XmlWriter, Strings and Byte Order Marks

February 04, 2007 • from Maui, Hawaii • 17 comments

On this page:

UTF-8 with an XmlWriter (or even HtmlTextWriter for that matter) can sometimes be tricky if you’re sending output back into anything but a file. If you write data to a string or data to a stream that gets immediately fed into an output stream in a Web application or a POST buffer for an HTTP request you might find that the formatting of the XML generated usually will blow up.

Typically you have code like this:

MemoryStream ms = new MemoryStream();

XmlTextWriter writer = new XmlTextWriter(ms,Encoding.UTF8);

writer.Formatting = Formatting.Indented;

writer.WriteStartDocument();

writer.WriteStartElement("OFX");

this.CreateSignOnMessage(writer);

this.CreateInvestmentMessage(writer);

writer.WriteEndElement(); // OFX

writer.Close();

If you now take this XML and write this out to string for example you can do:

this.RequestXml = Encoding.Default.GetString(ms.ToArray());

to get a string that contains the UTF-8 encoded string (ie. it has funky characters for any extended over 128 char values). But the string generated has a problem and one that you might easily miss in that it contains a Byte Order Mark (BOM) at the beginning of it:

ï»¿<?xml version="1.0" encoding="utf-8"?>

Byte order marks are usually used for UTF-8 encoded files that are stored on disk, but if you send an XML response back from a Web Request or you store an XML document as text somewhere you typically don’t want this byte order mark at the front. The same issue applies if you use the stream directly to fire into the HTTP output stream in ASP.NET or as a POST buffer in a WebRequest POST request. If output goes anywhere but to file you typically don't want that BOM at the begging of the output.

It’s not real obvious how to get rid of the BOM either – You figure the XmlWriter would have an option for this, but the byte order mark usage is determined by the Encoding instance.
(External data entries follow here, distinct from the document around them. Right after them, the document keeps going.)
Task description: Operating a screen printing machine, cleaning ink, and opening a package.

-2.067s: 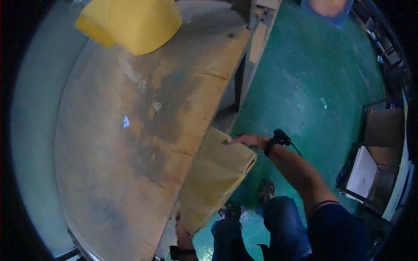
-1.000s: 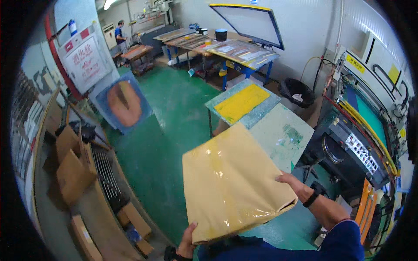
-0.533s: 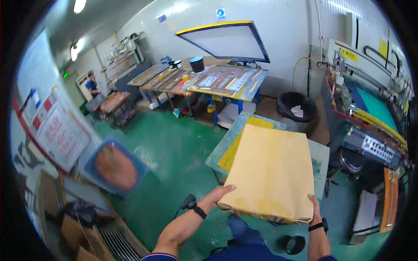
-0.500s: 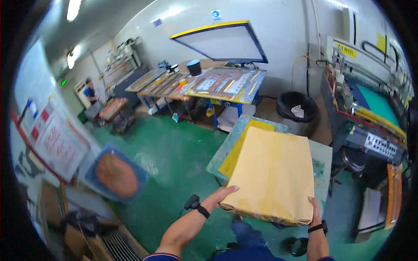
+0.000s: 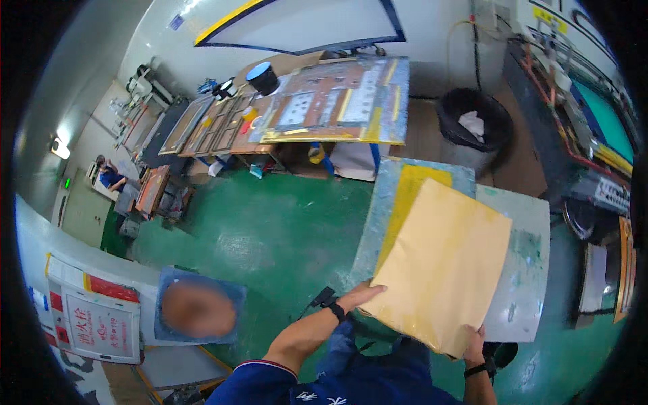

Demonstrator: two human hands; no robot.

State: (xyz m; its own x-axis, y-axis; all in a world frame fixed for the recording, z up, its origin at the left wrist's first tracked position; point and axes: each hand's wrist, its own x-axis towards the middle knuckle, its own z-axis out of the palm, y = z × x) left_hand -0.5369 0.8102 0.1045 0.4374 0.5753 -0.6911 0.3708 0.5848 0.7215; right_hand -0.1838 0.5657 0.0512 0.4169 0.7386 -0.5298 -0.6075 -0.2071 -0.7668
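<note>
A large flat package wrapped in tan kraft paper (image 5: 442,263) is between my hands, tilted with its far end toward the upper left. At its near left corner, my left hand (image 5: 364,295) grips the edge, thumb on top. My right hand (image 5: 474,343) is closed round the near right corner, its fingers partly behind the paper. The package lies over a paint-stained table (image 5: 520,270) with a yellow band (image 5: 405,196) along its left part. Whether its far end rests on the tabletop I cannot tell.
A black-lined bin (image 5: 476,152) stands beyond the table, beside a machine with a green bed (image 5: 604,121). Farther left is a workbench (image 5: 391,128) with frames and a dark bucket (image 5: 262,79). A person (image 5: 111,177) sits at the far left. A white cabinet (image 5: 101,324) is near left.
My view has turned, so the room sits differently. The package has turned clockwise in my hands, and its near end looks closer to my body. Both hands keep their hold.
</note>
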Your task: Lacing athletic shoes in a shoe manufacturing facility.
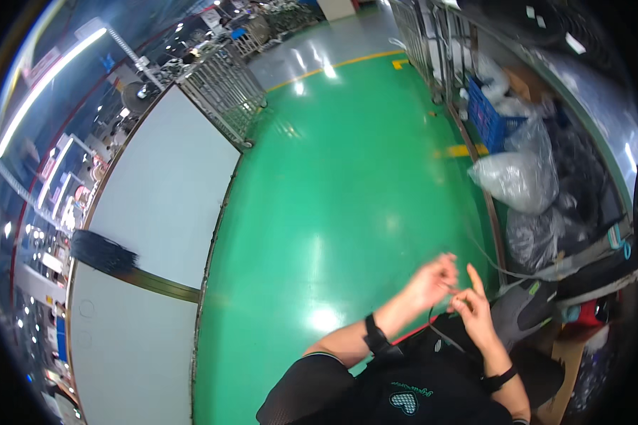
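My left hand (432, 285) and my right hand (473, 309) are close together in front of my body, at the lower right. A thin dark cord (433, 319) runs between their fingers and hangs in a loop toward my black shirt. The left fingers are pinched on it, slightly blurred by motion. On the right, thumb and fingers pinch near the same spot while the index finger points up. The cord's exact grip points are too small to make out. Another thin grey cord (500, 270) curves just beyond the right hand.
Clear plastic bags (521, 177) and a blue crate (488, 117) line the right side, by a grey-black item (523, 312). A pale panel (166, 184) stands left, with a black bristly bundle (103, 251) on it. Metal cage trolleys (223, 88) stand farther off on the green floor (340, 191).
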Demonstrator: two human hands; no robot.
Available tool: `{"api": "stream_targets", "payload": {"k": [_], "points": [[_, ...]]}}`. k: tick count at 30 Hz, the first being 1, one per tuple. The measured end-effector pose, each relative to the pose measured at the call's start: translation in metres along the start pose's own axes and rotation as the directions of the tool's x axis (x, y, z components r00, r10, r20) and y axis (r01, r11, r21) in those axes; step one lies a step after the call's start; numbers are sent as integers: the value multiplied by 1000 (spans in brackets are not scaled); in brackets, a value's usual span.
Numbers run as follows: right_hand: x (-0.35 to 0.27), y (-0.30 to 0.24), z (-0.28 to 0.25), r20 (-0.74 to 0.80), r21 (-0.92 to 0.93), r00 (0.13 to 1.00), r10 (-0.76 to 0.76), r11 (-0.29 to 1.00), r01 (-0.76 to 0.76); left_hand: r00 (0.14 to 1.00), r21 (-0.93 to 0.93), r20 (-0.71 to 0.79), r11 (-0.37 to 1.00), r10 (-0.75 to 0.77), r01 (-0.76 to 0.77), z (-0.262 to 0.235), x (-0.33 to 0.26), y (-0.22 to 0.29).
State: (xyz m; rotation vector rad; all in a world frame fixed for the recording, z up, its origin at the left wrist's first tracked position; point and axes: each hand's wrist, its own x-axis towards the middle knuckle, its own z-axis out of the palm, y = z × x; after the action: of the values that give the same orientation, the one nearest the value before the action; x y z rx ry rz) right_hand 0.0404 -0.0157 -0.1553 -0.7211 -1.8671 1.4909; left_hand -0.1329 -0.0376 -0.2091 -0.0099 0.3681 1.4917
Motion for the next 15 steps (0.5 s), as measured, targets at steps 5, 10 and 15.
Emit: {"api": "stream_targets", "payload": {"k": [5,10,15], "points": [[-17,-6,-17,96,534,954,285,794,-291,999,-123,-7,992,38,-39,70,14,-19],[-62,-31,-38,196,431,912,360,804,-410,979,-21,-150,989,139,-144,24,31,61],[-125,-24,-91,162,265,850,501,808,-527,758,119,-569,944,320,-309,-24,-4,175]]}}
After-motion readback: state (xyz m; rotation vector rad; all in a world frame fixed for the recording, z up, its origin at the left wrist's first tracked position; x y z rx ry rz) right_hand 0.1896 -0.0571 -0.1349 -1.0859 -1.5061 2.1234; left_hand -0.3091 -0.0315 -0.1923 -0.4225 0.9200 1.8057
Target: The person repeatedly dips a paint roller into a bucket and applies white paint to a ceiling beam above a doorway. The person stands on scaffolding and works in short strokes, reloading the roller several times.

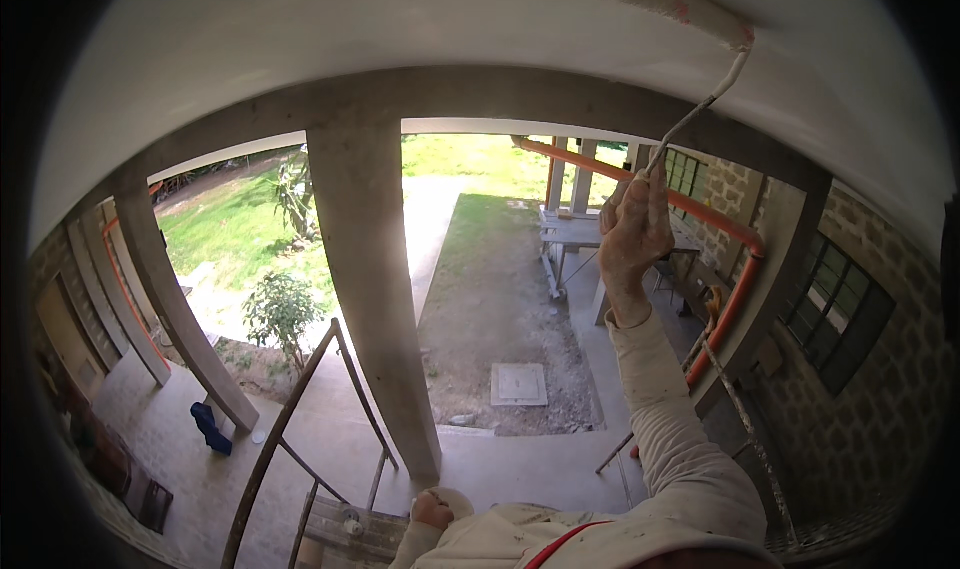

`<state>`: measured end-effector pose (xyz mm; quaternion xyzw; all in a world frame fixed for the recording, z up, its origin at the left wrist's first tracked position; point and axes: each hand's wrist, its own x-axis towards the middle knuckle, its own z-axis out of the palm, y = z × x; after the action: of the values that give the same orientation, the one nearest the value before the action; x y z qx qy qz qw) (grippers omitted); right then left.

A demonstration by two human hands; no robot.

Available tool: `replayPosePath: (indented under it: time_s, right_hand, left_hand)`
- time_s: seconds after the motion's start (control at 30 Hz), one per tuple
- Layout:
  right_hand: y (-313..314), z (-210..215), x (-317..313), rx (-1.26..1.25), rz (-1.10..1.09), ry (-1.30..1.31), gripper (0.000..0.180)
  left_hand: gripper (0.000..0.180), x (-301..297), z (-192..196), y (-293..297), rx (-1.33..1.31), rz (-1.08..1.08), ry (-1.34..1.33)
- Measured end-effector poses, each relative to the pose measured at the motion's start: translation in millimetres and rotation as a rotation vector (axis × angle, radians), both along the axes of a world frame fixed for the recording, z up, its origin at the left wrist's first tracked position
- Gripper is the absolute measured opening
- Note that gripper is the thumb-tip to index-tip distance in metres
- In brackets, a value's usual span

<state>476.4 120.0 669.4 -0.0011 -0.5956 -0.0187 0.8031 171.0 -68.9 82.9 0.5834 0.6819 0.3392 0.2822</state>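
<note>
High on the right, my right hand (pixel 635 239) is wrapped round the handle of a paint roller (pixel 680 7). Its bent wire frame runs up to a pale, paint-covered sleeve with pinkish smears, which lies at the white ceiling (pixel 380 34); whether it touches cannot be told. My right arm is stretched upward in a light, stained sleeve. Low in the middle, close to my body, my left hand (pixel 432 512) is closed at the edge of a pale round thing (pixel 458 502). My body hides part of that thing, so its kind is unclear.
Metal scaffold rails (pixel 285 409) stand at left, with more rails (pixel 745 429) at right. Below is a wooden plank platform (pixel 375 537). A concrete column (pixel 370 269) rises ahead to a beam. An orange pipe (pixel 715 219) runs along the right. Dark blue cloth (pixel 211 429) is at lower left.
</note>
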Motion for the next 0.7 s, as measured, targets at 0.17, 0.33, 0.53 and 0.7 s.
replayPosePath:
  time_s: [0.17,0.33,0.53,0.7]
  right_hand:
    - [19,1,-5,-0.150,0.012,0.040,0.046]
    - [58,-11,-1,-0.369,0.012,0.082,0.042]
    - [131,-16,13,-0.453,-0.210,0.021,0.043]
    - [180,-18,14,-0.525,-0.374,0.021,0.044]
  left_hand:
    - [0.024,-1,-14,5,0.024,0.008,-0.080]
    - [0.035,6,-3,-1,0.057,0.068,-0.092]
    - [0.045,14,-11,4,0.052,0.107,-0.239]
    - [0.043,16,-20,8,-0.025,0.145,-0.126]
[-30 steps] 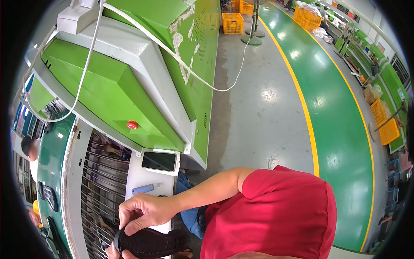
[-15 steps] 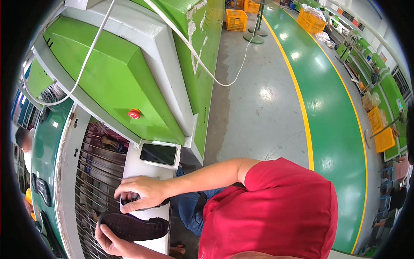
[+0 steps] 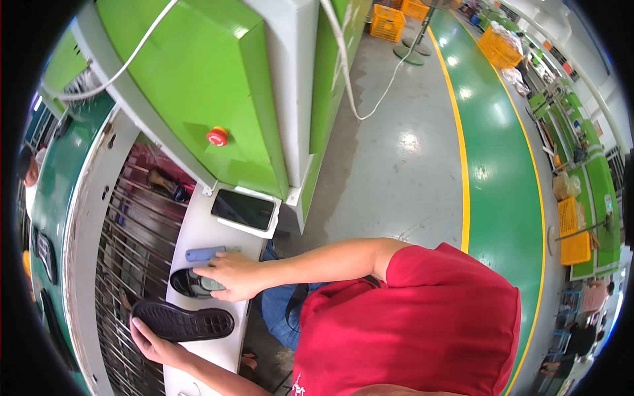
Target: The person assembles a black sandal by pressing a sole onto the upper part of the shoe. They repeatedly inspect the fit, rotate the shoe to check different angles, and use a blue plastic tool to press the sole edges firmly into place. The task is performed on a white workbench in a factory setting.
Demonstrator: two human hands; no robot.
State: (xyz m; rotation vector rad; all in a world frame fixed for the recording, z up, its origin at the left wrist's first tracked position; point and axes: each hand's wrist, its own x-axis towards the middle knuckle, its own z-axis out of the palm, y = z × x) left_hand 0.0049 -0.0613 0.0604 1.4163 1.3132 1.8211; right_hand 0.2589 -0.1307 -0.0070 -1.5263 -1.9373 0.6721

The default Encoding.UTF8 encoding has the the byte order mark enabled and you can’t turn it of. Instead if you want to generate XML without the BOM you have to create a new encoding and pass it into the XMLTextWriter like this:

// *** Create encoding manually in order not to

// *** create leading Byte order marks

Encoding Utf8 = new UTF8Encoding(false);

MemoryStream ms = new MemoryStream();

XmlTextWriter writer = new XmlTextWriter(ms,Utf8);

The BOM coding can only be specified in the constructor and the default Encoding.UTF8 is set to include the BOM so your only option is to override and create a new one.

Now, converting XML to string is usually not a good idea and should be avoided whenever possible. Rather keeping XML in stream or byte format and then loading it back into an XmlReader or XmlDocument is preferrable, but sometimes string storage is required such as in this older application I’m using.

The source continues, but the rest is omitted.